Tribuna

Temor a la transparencia

Una demanda reiterada de la sociedad es la rendición de cuentas así como la transparencia de quienes en su nombre se hacen cargo de administrar los recursos públicos.

Conocer cómo y en qué es utilizado el dinero que se obtiene de las contribuciones es ante todo un derecho, aunque en la práctica parezca que no lo es, y como ciudadanos estemos sujetos a que los servidores públicos en un acto de generosidad nos los quieran revelar.

De hecho tanta fue la resistencia que se debió de legislar, y transparencia como rendición de cuentas es por obligación para todo el que ostente un cargo público.

Pero aun así la resistencia prevalece. A nivel federal hay un avance notable en la materia, uno de los recientes botones de la herramienta de transparencia es el caso de la “casa blanca”.

Es a nivel local donde la diferencia entre entidades transparentes y las no tanto es muy marcada. Es cierto, también tiene que ver el interés ciudadano por hacer uso de ese derecho legal y la presión que se ejerza para que las autoridades locales abran cada más lo que por derecho debe ser de libre acceso.

Los avances que se siguen dando en la materia tienen nerviosos a los servidores públicos, ya que según ahora sus salarios y prestaciones deben ser del dominio público, para ello la información debe estar disponible en la página oficial de internet de cada gobierno y órgano descentralizado depositario de dinero público.

No tendría por qué haber dramas, porque los salarios de gobernantes, representantes populares y otros funcionarios, se pagan con dinero público, por ello es natural que los que aportamos a dichos sueldos sepamos los montos.

Pero sí lo hay.
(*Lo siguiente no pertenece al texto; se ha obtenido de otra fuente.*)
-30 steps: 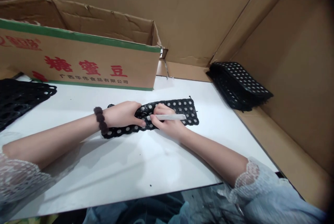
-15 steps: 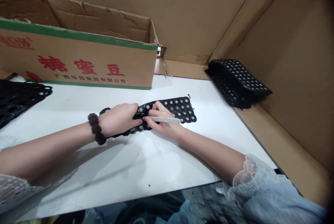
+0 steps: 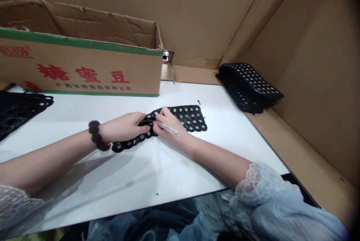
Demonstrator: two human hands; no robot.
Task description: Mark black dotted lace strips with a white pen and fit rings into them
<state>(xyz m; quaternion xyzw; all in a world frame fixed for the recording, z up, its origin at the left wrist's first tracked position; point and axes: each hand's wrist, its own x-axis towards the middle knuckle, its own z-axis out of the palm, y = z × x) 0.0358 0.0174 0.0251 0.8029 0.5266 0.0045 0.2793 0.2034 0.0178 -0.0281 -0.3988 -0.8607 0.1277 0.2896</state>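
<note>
A black strip of round pieces with pale grey centres (image 3: 194, 116) lies across the white table. My left hand (image 3: 123, 126) grips its left part between thumb and fingers, and that end bends toward me. My right hand (image 3: 171, 126) is closed around a slim white pen-like tool (image 3: 169, 129); its tip, at the strip close to my left thumb, is hidden by my fingers. The right end of the strip rests flat on the table.
A cardboard box (image 3: 107, 70) with green edges and red lettering stands at the back left. Stacked black dotted sheets (image 3: 253, 81) lean at the right edge. More black perforated material (image 3: 19, 110) lies at the left. Cardboard walls (image 3: 197, 16) enclose the back and right.
The white tool has tilted, its rear end now pointing more toward me. Both hands stay at the strip, and the whole view has shifted slightly.
</note>
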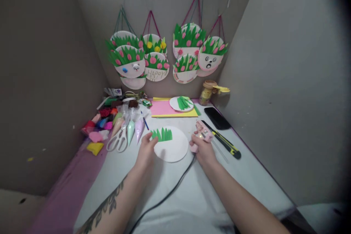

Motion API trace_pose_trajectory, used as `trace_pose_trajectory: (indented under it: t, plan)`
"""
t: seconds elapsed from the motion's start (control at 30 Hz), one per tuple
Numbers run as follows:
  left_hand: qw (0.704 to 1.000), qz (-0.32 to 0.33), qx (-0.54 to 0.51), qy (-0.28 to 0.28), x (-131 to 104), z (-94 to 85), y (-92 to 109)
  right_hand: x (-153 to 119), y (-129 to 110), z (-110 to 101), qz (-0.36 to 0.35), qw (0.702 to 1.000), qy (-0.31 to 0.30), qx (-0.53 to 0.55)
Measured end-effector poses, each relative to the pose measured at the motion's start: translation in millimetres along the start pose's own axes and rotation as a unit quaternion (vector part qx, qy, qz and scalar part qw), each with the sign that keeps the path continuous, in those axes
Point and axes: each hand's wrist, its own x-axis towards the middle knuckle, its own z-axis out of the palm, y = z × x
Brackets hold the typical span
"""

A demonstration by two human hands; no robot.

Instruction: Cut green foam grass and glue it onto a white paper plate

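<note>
A white paper plate (174,151) lies at the middle of the table, with a row of green paper grass (163,134) along its upper left part. My left hand (148,148) grips the plate's left edge, thumb over the rim beside the grass. Just right of the plate, my right hand (203,148) is wrapped round a pink hot glue gun (204,131). Its black cord (175,187) runs down toward the table's near edge. A clear glue stick (221,151) seems to lie by the right hand.
White scissors (117,142), piping bags (131,131) and colourful packets (95,137) crowd the left. A second plate with green strips (184,103) rests on coloured paper (161,108) behind. A utility knife (226,144), phone (217,118) and cup (207,93) stand right. Decorated plates (185,76) hang on the back wall.
</note>
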Motion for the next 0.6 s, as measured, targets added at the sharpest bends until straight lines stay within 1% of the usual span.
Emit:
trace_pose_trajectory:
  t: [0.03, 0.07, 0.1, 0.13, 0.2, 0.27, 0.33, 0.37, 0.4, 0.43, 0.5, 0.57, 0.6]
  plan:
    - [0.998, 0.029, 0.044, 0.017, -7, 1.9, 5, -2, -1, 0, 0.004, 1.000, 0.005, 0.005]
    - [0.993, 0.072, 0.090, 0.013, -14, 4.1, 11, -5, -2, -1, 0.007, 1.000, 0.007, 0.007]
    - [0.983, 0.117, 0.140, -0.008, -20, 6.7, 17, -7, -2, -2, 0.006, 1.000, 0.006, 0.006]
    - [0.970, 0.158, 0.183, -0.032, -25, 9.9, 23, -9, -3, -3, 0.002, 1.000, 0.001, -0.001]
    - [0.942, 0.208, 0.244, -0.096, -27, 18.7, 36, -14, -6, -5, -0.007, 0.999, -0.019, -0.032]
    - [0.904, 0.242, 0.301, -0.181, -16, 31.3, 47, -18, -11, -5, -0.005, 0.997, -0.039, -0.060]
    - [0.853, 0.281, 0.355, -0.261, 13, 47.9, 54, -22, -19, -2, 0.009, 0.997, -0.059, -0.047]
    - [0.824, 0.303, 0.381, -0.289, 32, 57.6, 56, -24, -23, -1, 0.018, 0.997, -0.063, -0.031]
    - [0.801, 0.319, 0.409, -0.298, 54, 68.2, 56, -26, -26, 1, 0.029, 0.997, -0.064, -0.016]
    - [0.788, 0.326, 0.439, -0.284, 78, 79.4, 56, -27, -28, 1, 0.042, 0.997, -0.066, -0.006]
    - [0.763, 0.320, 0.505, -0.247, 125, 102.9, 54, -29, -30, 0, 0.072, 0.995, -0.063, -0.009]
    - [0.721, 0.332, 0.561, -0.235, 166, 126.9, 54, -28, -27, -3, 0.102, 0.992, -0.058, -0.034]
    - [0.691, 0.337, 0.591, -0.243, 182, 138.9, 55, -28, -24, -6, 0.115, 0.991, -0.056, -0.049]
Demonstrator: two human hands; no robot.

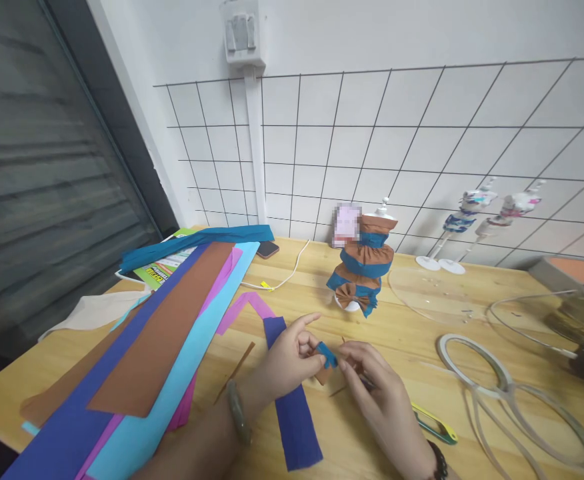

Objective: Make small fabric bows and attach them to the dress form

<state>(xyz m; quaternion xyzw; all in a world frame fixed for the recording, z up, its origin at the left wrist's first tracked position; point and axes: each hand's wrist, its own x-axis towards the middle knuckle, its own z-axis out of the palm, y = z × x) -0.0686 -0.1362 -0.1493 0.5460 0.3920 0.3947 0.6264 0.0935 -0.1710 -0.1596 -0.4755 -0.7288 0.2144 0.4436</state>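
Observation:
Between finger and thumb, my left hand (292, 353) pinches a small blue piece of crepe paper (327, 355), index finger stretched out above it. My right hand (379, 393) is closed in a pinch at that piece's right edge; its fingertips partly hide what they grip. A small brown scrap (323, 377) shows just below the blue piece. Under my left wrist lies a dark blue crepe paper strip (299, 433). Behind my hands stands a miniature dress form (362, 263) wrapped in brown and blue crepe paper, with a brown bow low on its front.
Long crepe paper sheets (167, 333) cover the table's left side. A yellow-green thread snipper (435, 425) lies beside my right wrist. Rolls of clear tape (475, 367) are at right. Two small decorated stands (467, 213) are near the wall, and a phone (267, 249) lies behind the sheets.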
Algunos servidores públicos no quieren que su sueldo, más compensaciones, y otros financiamientos desde el erario, sea del conocimiento de todos porque temen a la inseguridad ¿No será que el miedo es porque se sepa cuanto es lo que ganan y esto se compare con el trabajo que realizan?

Sobre el tema y es un esfuerzo por hacerle al procurador de la rendición de cuentas, Andrés González Galván, secretario ejecutivo del ITAIT, quien estuvo en Altamira para dar una plática informativa sobre la nueva legislación en la materia respondió así a dichas inquietudes: “el que no quiera que su sueldo esté publicado en un portal de internet, mejor que se salga del servicio público”. Ni más, ni menos.